One of the four species of invasive Asian carps, the grass carp, has arrived in the Great Lakes, says a report from Fisheries and Oceans Canada (DFO) released on Jan. 27.

The species, which shares similarities with bighead and silver carp but differs in diet, presents a serious risk to native fish and their habitats.  Unlike silver carp, they don’t pose a risk to people and can reach a size of two to three feet.  Grass carp have been found in both Lake Michigan and Lake Erie, and are likely to reach Lake Ontario within five years unless something is done.

“If there are no additional actions taken there is a risk that grass carp could become established in the great lakes,” said Becky Cudmore, aquatic invasive species senior advisor for DFO and manager of its Asian carp program in a phone interview.

Grass carp feed solely on aquatic vegetation which is important for native fish like large-mouth bass and walleye.

“Its feeding patterns are particularly harmful to wetlands, embayments, and near shore areas,” said Marc Gaden, communications director and legislative liaison for the Great Lakes Fishery Commission in an interview.

Without proper wetland habitats, young fish are left unprotected and can succumb to predators.

“Those are really valuable areas for a lot of our fish to use as nurseries for their young,’” said Cudmore.

Although grass carp have yet to establish in the Great Lakes, their presence is enough to bring forth action, Gaden said.

“Because the fish that have arrived are fertile, the likelihood of establishment is very high within 10 years,” said Gaden.

Grass carp were first introduced into the United States to control aquatic vegetation in the 1960s.  According to the report, grass carp likely made it to Lake Michigan through the Chicago-Area Waterway System (CAWS).

The CAWS has since been secured to prevent specimens moving into the Great Lakes but not before the grass carp made their way north.

The report was a combined effort between the United States and Canada, said Cudmore.  The effort is focused on not letting a population of these fish establish, she said.

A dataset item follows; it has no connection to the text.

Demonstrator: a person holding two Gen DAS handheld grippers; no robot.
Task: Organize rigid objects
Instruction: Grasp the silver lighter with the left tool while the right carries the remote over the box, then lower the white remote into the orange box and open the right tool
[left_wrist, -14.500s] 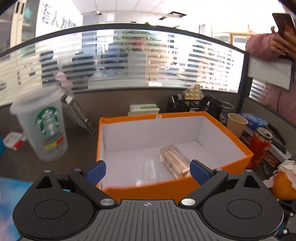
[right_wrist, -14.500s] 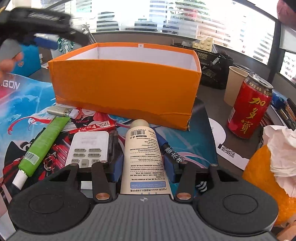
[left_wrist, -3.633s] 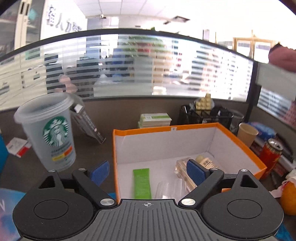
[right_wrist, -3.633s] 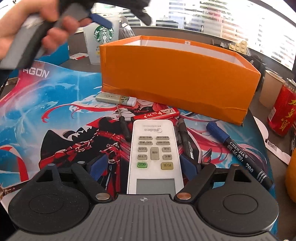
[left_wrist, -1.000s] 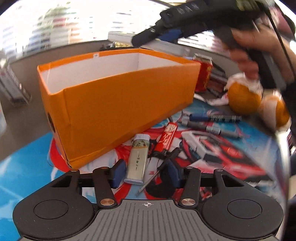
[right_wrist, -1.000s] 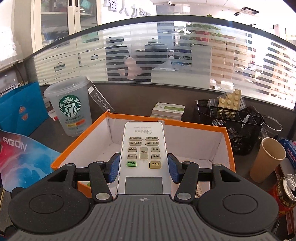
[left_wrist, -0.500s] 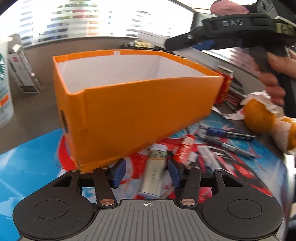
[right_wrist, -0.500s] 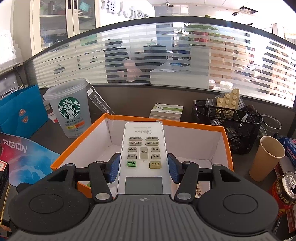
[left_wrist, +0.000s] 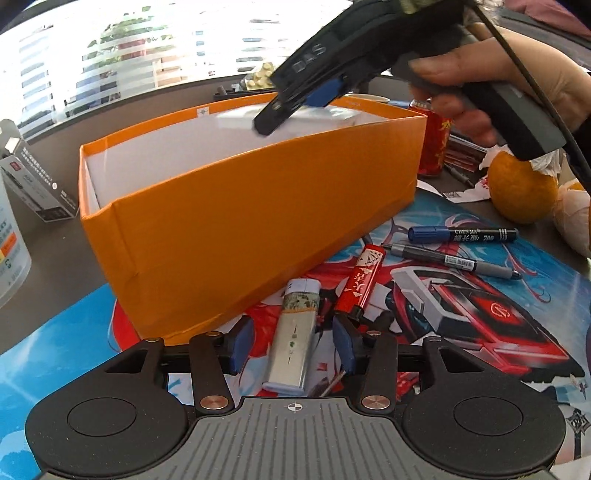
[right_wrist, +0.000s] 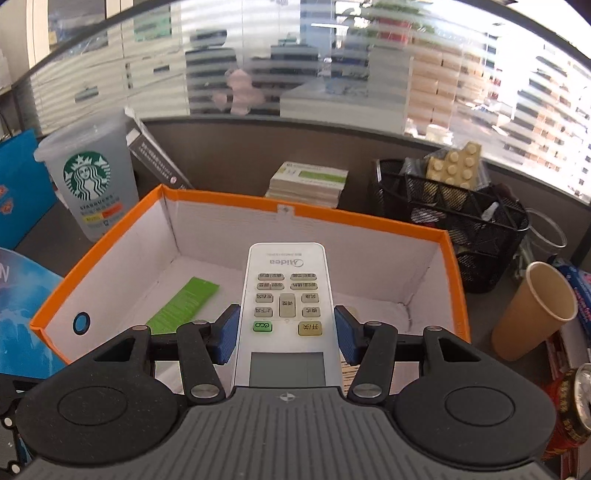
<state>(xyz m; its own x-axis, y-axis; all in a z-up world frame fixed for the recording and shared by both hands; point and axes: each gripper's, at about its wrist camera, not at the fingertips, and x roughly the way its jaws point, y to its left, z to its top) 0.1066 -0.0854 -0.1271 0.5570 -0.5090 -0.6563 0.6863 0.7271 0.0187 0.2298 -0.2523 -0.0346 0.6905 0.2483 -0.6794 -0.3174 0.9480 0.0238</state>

“We’re not thinking about international borders because the fish aren’t,” said Cudmore.

According to Brook Schryer of the Ontario Federation of Anglers and Hunters (OFAH), grass carp can lay more than one million eggs and reach 25 centimetres within one year.  Education and outreach are essential to preventing their establishment, he said.

One way this is being done is through the OFAH Invading Species Awareness program, a joint initiative between the OFAH and MNRF started in 1992.

The program attends trade shows and promotes invasive species awareness through social media.  They even have a mascot, Captain Carp, to help reach out to all ages.

“This past summer he traveled all around southern Ontario to various events,” said Schryer in a phone interview.

Schryer said since grass carp eat only vegetation, they can rarely be caught by recreational anglers.

“It’s not like grass carp are going to replace the angling opportunities that our native fish species provide,” said Schryer.  “You can’t efficiently angle for these guys.”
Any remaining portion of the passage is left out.